The most concerning thing about the measles resurgence, however, is what it could signal for the future. “My mentor, Dr. Natasha Crowcroft, calls measles the canary in the coal mine,” says U of T’s Dr. Shelly Bolotin. “Because when systems break down, that’s what you see first, because it’s so infectious. What we should be thinking about is, if we’re seeing this much measles, what else are people not immune to?”  

A potentially devastating disease 

Even with the best modern medical care, measles can have serious consequences, with children under the age of five disproportionately affected.

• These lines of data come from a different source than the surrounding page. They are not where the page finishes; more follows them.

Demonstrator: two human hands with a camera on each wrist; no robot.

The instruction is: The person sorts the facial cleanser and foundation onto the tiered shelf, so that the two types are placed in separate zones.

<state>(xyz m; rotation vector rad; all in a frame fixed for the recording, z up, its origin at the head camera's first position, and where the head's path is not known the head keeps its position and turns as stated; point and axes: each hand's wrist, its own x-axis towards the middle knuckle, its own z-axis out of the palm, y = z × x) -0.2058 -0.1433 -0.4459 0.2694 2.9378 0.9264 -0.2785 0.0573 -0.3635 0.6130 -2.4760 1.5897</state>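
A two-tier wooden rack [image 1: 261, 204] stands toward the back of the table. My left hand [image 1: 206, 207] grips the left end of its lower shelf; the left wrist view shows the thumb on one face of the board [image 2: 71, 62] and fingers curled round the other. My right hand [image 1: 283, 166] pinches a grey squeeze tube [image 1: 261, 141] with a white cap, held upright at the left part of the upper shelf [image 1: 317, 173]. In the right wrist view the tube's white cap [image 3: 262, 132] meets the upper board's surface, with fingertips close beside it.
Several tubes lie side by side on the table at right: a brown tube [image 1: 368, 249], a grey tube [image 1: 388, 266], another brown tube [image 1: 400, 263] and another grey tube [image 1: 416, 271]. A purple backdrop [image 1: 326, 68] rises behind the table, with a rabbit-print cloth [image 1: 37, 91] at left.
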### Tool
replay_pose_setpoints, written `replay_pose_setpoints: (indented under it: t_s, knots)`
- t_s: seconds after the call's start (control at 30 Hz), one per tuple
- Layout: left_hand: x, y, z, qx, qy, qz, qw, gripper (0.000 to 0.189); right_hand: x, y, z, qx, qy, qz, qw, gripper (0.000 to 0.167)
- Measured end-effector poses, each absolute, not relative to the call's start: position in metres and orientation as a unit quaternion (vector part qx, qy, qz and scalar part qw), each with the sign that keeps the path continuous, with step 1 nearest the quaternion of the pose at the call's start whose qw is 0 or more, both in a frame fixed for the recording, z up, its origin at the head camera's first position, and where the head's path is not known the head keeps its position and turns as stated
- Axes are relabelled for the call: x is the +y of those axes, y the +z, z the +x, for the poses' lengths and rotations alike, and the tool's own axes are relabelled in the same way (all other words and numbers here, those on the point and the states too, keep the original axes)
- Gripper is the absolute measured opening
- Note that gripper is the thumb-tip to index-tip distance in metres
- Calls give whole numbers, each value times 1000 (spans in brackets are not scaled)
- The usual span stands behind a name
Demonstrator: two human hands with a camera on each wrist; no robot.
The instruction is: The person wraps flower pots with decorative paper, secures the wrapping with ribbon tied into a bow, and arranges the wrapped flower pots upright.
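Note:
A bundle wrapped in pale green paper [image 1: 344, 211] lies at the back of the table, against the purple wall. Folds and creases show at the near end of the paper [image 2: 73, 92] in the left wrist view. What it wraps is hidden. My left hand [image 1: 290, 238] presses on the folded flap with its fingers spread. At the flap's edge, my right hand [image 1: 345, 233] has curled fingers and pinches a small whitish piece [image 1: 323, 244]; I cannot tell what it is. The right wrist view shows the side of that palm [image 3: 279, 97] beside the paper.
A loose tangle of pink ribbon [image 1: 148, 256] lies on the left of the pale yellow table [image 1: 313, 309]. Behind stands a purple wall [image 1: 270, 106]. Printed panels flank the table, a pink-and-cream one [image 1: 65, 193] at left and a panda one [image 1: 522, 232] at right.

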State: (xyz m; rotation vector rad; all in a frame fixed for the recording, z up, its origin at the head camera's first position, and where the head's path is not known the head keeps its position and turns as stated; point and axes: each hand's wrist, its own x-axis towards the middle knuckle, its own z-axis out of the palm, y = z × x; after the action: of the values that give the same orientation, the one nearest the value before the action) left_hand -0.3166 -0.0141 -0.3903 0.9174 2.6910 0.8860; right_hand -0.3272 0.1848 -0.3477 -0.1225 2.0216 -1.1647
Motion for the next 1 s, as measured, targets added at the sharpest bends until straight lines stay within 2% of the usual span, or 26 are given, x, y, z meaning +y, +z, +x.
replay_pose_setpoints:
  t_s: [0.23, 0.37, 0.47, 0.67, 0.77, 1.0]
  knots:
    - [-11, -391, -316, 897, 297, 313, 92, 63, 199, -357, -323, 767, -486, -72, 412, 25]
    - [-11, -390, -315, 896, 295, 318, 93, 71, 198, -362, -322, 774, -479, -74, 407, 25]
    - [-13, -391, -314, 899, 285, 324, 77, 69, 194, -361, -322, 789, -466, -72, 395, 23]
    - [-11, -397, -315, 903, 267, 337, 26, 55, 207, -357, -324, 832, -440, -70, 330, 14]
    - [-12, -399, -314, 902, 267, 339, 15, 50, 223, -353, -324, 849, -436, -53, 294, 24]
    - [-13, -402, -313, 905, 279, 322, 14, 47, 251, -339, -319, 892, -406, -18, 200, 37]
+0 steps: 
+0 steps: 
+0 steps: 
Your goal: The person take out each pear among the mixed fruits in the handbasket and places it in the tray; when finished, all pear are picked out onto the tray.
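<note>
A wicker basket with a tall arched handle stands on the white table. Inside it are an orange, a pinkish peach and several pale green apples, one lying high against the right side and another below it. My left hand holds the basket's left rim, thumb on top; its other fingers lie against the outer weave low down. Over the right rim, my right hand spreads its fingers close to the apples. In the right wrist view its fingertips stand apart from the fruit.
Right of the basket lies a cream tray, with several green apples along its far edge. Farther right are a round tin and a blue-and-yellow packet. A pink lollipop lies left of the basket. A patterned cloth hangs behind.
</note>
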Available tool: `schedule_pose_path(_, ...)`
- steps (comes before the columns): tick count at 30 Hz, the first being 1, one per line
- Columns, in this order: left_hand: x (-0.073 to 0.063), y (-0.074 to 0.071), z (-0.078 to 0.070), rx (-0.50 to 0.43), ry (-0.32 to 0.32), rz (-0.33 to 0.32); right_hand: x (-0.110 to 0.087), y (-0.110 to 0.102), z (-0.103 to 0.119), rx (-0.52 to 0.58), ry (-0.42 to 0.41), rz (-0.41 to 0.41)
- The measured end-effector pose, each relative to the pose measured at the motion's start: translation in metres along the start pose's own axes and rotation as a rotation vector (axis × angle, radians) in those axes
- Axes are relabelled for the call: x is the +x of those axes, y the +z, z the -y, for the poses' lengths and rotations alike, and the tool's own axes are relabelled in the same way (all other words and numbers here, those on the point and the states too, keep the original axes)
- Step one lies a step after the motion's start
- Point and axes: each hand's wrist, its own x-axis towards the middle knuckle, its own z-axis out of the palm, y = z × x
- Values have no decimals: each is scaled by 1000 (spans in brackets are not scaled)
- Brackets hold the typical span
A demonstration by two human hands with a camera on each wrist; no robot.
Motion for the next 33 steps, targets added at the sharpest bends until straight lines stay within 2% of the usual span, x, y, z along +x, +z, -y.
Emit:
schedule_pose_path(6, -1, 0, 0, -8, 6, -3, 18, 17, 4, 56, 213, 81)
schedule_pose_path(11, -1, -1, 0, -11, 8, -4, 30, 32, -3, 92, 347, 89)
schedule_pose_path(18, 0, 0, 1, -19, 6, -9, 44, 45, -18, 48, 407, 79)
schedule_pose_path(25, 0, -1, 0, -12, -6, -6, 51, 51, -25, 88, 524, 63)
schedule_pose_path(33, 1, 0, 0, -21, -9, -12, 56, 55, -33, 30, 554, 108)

One impact of the disease is what’s called “immune amnesia,” where the virus causes a huge dip in your immune system’s ability to fight infections. This means that “in the ensuing two to three months, you can get bacterial infections,” says Dr. Marina Salvadori, a senior medical adviser for the Public Health Agency of Canada. 

Other risks include:

• a one-in-10 chance of ear infection, with the potential for hearing loss; 
• one-in-20 odds of pneumonia (the most common cause of measles-related death); 
• one case of brain swelling (which can lead to lasting disability) for each 1,000 cases; 
• a rare, universally fatal complication called subacute sclerosing panencephalitis (SSPE), which can occur seven to 10 years after a child has recovered from measles. SSPE affects between four and 11 of 100,000 infected children, most commonly among those who caught measles before one year of age, and causes dementia-like symptoms before the child tragically dies.